Por esos tiempos se disputaba el Mundial 86 en México. Mi país no se había clasificado, pero yo estaba en una edad en que el fútbol era todo para mí. Y me hice fanático de Maradona. A mí no me importaba que hubiera pica con Argentina, yo lo veía jugar y me maravillaba. Grité sus goles, me emocioné con sus gambetas. Era tal mi locura que un día se me ocurrió copiarle el peinado. Ya había decidido ir a la peluquería para que me hicieran la permanente. Quería tener sus rulos. Se lo comenté a mi mamá y me sacó corriendo, no me dejó.

Esta introducción es para que entiendan con qué ilusión viví, ocho años después, el primer día que tuve a Maradona al lado. Fue en 1994, Argentina contra Chile en el estadio Nacional de Santiago. Yo llevaba apenas un año como profesional. Era mi primer partido en La Roja. Argentina, con Basile como técnico y Maradona como figura, se preparaba para el Mundial de Estados Unidos. Me senté en el banco y promediando el segundo tiempo entré por Barrera. Empatábamos 2-2, y en mi primera acción recuperó Miguel Ramírez en mediocampo, encaró, yo lo seguía al lado, lo trabaron y de repente me quedó el balón a mi alcance, casi muerto. La toqué de zurda y puse el 3-2 en la primera pelota que tocaba en la selección mayor de mi país. No lo podía creer: mi debut, contra Argentina, con el estadio lleno, y con Maradona y todas las figuras como testigos. Al final nos empataron, terminó 3-3, pero apenas el juez pitó el final me acerqué a Diego y le grité “ídolo, ídolo” y él me respondió “bien, Marcelo”. Ufff... Si ya estaba loco de alegría con el gol, que el mismo Diego me conociera y me llamara por mi nombre era demasiado. Un año más tarde, cuando con la U de Chile enfrentamos a Boca en Santiago le pedí la camiseta y Diego me la dio. Igual, aclaro: es la única camiseta de Boca que pedí. La única que tengo guardada.
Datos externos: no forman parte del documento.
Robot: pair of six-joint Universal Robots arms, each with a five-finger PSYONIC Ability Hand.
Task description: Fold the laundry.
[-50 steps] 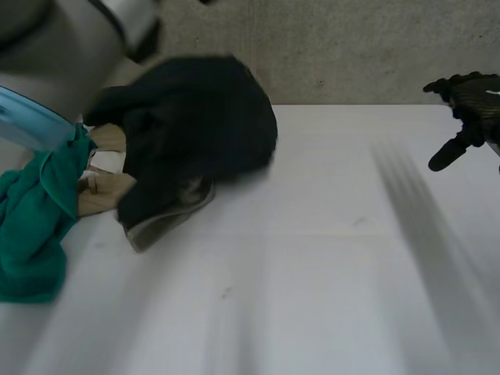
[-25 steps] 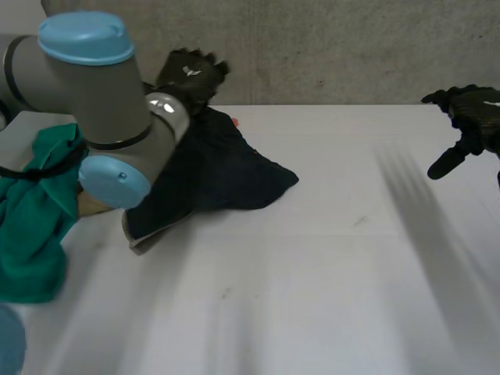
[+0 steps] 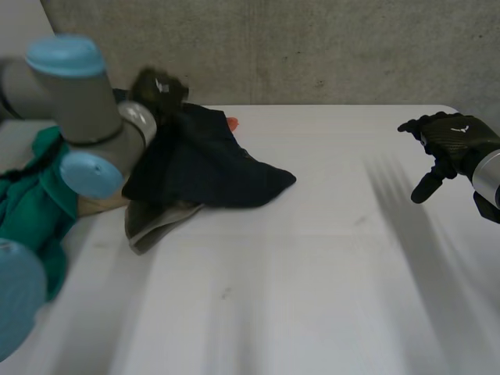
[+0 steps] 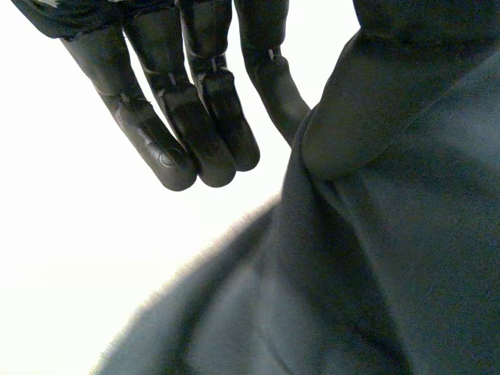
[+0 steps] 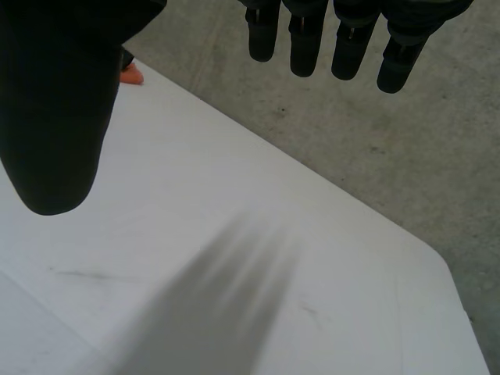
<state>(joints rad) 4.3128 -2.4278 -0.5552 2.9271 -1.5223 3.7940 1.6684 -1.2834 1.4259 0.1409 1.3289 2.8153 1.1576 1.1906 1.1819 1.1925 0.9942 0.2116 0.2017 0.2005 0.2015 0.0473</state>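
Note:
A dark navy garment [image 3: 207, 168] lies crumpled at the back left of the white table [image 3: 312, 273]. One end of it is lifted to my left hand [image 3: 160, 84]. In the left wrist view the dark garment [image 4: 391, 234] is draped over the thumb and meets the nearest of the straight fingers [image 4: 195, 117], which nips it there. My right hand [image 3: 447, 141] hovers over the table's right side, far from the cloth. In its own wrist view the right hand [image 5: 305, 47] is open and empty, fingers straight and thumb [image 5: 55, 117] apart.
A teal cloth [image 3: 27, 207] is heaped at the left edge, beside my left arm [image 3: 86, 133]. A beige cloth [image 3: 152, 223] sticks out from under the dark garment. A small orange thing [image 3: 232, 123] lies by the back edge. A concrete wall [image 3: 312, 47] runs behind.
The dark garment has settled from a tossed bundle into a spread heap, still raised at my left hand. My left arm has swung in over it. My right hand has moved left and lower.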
El círculo se cerró en el 2002. Yo ya estaba en la Juventus y el club buscaba construir a beneficio un hospital para niños. Organizó una subasta: el premio mayor eran los últimos botines que había usado Maradona en el Napoli. Los tenía Ciro Ferrara, excompañero de Diego, que en ese momento estaba en la Juve conmigo. Debo decir que tuve que ofertar un buen dinero pero me los quedé. Jamás los usé. Por lo que significan y también porque me van un poco chicos. Los tengo en mi casa, en Chile, bien guardaditos y cuidados. Para mí son una reliquia. No me pude hacer sus rulos, pero me quedé con sus botines.